La gynécologue n’a besoin que d’un regard. C’est un lichen scléreux. J’avale ma salive. Je sens une boule se former dans ma gorge. « Je vais mourir, j’ai un cancer », résonne dans ma tête. Je sens mes yeux se remplir de larmes. Je balbutie : « Est-ce grave et combien de temps me reste-t-il ? » Ma gynécologue me regarde avec douceur ; je vois un tout petit, minuscule sourire au coin de ses lèvres. Elle me fait signe de m’asseoir à son bureau et m’explique que vivre avec un lichen scléreux ne signifie pas que j’ai un cancer. Qu’il est tout à fait possible de vivre avec. Mais que cela ne disparaît jamais complètement. Respecter fidèlement les consignes d’application des pommades est très important : la nuit avec du Dermovate et la journée avec une pommade grasse après chaque passage aux toilettes. Elle m’indique que je n’ai pas à m’inquiéter, qu’il est maintenant important de calmer ma poussée le plus rapidement possible et que nous allons établir un plan. Elle explique que le stress peut avoir une influence et que certains médecins affirment aussi que l’alimentation joue un rôle, mais qu’il faut encore beaucoup plus de recherches. Que les bons sous-vêtements pour lichen scléreux peuvent aider. Que nous ignorons encore beaucoup de choses. Que chaque femme doit trouver son propre rythme et son équilibre lorsqu’il s’agit du LS. Que je peux encore recevoir beaucoup d’informations et qu’il existe aussi des groupes de soutien où je peux parler du LS avec d’autres femmes. Toutes ces informations me donnent le vertige. « Est-ce que je ne pourrai plus jamais avoir de rapports sexuels ? » lui demandé-je, la voix tremblante.
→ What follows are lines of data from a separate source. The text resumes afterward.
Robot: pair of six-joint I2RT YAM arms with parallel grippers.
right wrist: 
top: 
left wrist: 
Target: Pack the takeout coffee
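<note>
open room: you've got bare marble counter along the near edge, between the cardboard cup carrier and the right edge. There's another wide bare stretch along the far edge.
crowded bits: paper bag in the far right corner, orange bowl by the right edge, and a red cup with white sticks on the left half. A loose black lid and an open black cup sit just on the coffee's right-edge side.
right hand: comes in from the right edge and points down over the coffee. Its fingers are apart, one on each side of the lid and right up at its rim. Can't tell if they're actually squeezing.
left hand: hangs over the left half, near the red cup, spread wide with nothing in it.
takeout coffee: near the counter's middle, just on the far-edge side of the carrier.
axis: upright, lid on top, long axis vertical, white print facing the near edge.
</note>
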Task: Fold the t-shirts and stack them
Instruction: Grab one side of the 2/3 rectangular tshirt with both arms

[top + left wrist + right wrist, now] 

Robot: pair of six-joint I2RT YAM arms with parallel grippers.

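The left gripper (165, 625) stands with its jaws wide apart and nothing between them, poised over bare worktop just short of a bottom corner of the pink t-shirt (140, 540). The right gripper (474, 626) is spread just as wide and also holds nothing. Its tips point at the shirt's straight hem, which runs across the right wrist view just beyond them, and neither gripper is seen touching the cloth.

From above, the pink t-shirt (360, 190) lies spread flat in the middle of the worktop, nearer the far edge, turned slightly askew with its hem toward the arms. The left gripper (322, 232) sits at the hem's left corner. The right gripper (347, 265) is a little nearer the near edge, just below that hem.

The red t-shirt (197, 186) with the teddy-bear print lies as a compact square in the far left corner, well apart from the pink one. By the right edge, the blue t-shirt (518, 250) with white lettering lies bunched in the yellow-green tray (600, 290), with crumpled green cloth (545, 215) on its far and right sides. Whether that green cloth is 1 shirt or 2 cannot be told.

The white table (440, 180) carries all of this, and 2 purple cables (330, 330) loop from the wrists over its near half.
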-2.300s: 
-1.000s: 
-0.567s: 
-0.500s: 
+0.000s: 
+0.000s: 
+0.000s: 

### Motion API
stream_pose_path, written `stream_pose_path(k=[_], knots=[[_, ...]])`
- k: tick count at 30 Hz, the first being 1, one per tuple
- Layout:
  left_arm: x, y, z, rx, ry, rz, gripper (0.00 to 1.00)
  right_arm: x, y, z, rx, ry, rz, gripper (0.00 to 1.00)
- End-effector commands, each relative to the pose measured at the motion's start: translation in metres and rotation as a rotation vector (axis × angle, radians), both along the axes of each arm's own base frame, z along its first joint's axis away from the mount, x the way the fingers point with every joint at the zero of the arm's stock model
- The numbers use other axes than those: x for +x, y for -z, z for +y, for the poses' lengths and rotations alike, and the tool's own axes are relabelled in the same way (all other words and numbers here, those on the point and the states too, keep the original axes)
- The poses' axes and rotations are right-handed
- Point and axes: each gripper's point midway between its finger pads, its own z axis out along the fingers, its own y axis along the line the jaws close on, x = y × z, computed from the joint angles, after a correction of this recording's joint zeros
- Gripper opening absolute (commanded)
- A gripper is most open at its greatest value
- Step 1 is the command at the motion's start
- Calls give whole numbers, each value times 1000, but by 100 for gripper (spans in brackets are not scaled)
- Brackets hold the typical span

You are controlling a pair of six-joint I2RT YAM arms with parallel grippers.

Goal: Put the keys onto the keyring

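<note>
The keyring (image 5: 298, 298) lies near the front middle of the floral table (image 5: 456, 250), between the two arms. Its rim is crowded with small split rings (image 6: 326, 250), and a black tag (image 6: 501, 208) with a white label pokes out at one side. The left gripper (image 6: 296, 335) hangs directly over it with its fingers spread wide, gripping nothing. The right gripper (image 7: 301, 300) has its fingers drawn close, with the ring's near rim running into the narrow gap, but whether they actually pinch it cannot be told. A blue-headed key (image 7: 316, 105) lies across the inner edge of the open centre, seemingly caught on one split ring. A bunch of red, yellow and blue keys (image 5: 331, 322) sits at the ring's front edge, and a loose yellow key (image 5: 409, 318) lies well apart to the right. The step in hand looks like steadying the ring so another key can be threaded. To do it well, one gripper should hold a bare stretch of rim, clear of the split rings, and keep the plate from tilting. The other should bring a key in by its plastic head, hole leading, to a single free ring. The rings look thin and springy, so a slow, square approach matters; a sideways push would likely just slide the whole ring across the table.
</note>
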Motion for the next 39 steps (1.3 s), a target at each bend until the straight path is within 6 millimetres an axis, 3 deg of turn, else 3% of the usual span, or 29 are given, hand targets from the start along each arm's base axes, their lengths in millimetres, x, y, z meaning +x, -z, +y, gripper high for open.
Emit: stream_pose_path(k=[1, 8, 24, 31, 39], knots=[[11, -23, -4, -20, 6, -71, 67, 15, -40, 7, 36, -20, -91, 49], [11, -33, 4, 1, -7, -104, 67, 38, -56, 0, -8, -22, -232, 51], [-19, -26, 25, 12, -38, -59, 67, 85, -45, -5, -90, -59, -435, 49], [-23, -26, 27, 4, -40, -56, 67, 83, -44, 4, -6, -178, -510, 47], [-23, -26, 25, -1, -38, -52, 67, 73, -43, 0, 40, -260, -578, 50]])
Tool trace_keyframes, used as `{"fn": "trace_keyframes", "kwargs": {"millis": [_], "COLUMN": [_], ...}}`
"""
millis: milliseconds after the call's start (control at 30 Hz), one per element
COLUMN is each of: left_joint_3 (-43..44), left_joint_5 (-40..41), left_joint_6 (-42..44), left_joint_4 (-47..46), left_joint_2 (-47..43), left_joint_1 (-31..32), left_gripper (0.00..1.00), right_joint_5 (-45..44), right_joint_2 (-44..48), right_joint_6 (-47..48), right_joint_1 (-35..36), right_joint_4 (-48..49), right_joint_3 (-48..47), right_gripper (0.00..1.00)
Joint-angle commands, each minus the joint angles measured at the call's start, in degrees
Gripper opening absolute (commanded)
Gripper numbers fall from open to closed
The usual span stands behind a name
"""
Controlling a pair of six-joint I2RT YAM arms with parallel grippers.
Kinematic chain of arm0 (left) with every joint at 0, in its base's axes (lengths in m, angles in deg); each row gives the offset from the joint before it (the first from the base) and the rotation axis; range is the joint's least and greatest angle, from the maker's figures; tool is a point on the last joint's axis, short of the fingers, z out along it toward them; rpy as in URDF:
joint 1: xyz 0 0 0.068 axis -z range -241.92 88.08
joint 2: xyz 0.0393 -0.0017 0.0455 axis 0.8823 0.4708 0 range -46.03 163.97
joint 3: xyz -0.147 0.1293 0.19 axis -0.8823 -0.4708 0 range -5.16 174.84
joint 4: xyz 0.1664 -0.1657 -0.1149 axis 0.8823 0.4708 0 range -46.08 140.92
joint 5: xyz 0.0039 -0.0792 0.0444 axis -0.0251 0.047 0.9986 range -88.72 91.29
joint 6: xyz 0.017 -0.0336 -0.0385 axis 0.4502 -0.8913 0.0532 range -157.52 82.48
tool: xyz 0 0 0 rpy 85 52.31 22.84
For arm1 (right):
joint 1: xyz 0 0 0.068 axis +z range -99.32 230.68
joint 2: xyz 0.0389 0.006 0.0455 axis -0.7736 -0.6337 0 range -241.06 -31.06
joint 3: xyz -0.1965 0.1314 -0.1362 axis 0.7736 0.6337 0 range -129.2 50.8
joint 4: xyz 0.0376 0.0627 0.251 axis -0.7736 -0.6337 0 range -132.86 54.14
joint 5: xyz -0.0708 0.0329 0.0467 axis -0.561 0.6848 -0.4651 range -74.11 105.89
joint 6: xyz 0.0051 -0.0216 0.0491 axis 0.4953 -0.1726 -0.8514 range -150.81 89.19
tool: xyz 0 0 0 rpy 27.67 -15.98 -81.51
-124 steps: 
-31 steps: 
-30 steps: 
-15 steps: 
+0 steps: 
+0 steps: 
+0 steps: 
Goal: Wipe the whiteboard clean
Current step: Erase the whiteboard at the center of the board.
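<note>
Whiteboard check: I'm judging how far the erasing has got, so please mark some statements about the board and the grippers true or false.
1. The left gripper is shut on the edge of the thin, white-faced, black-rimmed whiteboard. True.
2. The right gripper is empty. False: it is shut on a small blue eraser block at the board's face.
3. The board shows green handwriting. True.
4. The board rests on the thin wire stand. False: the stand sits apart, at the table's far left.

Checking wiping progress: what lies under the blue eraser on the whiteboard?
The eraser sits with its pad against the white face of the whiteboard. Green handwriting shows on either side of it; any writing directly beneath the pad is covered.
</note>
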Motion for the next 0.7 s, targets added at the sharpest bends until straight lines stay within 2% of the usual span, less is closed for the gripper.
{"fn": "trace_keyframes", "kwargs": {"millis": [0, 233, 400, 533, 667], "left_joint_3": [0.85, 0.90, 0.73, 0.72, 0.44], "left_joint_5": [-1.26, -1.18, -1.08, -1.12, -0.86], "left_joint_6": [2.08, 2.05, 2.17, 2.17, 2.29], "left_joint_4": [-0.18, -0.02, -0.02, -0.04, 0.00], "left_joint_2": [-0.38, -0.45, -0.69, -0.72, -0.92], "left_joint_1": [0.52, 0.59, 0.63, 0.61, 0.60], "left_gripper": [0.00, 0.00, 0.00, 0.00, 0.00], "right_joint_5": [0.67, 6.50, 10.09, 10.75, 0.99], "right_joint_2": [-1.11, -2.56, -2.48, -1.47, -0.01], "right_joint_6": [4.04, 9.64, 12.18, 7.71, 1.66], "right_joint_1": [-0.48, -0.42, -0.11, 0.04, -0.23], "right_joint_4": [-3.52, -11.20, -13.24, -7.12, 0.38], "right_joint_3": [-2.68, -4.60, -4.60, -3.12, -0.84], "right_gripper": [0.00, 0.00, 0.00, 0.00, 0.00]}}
Car je suis encore jeune, je veux pouvoir faire l’amour jusqu’à un âge très avancé. La gynécologue m’explique : « On n’a jamais le LS tout seul, il a une influence sur votre relation, votre entourage et votre vie. Et vous pouvez tout simplement faire l’amour quand vous vous sentez prête. » Elle insiste sur le fait que tout va bien se passer et que cela s’améliorera.
À vélo, sur le chemin du retour, je sens les premières gouttes d’automne tomber. Je relève la tête et tire la langue. La pluie sur mon visage ressemble à un nouveau départ rafraîchissant. À partir d’aujourd’hui commence un nouveau chapitre. Moi et le LS, main dans la main, plus jamais seuls, jusqu’à ce que la mort nous sépare. Aussi bien, beau et complet que possible. Parce que plus rien ne sera jamais comme hier ni comme toutes les années précédentes, mais savoir vaut toujours mieux que laisser les choses comme elles étaient.